On Sun, 09 Mar 2008 13:58:53 -0700, Jeff Liebermann <jeffl@cruzio.com>
wrote:

>Shadow <sh@dow> hath wroth:
>
>> I have a wireless PCI card based on a ralink RT61 chipset in
>>an old PC. It is connected to an antenna on top of my roof. There are
>>no ralink software or drivers on that PC.
>>
>> So what does the card do ?

>
>That sounds like a frequency hopping spread spectrum chip used by
>Raylink, Symbol, and WebGear cards. It's probably intended to connect
>to a WISP (wireless internet service provider) that uses that
>technology.

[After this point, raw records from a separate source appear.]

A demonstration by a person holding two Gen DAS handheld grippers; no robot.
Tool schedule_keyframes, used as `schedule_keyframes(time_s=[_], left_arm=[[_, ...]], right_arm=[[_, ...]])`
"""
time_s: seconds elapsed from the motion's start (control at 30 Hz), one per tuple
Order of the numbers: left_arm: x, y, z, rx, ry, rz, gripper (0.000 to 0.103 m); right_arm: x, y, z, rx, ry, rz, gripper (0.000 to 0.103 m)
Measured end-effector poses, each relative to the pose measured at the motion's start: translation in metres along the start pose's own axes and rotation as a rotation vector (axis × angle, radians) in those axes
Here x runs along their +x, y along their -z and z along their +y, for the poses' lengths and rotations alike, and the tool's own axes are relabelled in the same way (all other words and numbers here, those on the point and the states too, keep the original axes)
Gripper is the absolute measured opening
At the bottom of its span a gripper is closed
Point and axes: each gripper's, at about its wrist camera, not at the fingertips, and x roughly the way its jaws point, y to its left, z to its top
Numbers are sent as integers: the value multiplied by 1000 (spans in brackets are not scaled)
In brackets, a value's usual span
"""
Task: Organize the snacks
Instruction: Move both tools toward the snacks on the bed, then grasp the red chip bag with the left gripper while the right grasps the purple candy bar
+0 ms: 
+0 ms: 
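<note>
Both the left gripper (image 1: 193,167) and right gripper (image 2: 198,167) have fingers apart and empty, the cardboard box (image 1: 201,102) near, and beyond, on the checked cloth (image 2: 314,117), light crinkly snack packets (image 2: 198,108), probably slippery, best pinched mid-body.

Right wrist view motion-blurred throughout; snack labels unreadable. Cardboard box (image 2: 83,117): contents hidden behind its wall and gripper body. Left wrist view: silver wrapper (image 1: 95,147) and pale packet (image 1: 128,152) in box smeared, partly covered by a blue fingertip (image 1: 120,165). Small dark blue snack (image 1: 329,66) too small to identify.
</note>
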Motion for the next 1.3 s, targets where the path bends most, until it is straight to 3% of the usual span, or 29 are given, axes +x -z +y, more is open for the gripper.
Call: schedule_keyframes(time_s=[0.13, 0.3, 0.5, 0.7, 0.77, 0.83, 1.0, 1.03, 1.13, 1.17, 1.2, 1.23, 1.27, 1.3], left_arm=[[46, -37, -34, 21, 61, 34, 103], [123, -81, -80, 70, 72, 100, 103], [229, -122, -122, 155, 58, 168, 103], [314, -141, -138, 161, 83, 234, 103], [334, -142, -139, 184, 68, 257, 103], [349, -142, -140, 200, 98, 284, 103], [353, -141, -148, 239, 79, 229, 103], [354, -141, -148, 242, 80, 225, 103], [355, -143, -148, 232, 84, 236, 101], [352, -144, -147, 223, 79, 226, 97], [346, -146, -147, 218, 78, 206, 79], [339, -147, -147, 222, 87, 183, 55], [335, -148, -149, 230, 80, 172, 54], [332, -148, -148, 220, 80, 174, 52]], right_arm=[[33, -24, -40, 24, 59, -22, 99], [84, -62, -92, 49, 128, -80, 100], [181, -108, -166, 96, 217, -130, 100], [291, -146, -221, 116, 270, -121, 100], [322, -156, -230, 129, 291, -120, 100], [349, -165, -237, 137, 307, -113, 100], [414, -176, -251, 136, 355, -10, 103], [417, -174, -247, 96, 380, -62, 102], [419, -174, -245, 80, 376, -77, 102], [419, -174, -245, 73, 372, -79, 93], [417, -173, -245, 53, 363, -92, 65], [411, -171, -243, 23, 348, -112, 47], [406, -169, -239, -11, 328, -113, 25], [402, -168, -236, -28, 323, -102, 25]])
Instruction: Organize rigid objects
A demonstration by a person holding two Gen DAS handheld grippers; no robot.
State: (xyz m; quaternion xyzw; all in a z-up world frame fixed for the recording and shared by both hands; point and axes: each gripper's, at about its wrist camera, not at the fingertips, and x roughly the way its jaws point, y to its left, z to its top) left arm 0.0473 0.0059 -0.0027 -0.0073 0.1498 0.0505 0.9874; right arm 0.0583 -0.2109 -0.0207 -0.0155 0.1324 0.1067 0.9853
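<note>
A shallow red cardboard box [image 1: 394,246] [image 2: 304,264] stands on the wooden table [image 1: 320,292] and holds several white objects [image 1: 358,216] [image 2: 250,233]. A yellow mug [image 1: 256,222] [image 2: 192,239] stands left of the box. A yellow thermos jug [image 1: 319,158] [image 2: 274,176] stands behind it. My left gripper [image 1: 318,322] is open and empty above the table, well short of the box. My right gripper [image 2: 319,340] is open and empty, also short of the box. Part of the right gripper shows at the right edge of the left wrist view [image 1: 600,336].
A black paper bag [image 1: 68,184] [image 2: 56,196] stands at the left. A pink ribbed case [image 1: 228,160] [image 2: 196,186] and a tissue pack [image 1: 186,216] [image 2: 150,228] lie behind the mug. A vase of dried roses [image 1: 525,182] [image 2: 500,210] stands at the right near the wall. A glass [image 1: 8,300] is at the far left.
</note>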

Is it a PCMCIA card that's shoved into a PCI adapter?
>Something like the tiny photos of the Raylink PCI adapter at:
><http://www.raylink.com/pdf/adapter_manual.pdf>


Here it is:

http://www.edimax.com/en/produce_det...id=1&pl2_id=44

>
>> Does it transmit its MAC address ?

>
>Yes. All wireless bridging does that.
>
>> Try to discover other APs around it ?

>
>Nope.
>
>> Does it try to get an IP assigned to it ?

>
>Yep. From the WISP's central router and DHCP server. Without a
>contract, it's not going to happen.

With drivers it gets an invalid 10.10.10.1 type address from
the ISP. Without drivers I can't see it :P
Using linux.
>
>> Does it transmit at all ?

>
>Yes.
>
>> Wondering about security issues ....

>
>NO internet connection = few security issues.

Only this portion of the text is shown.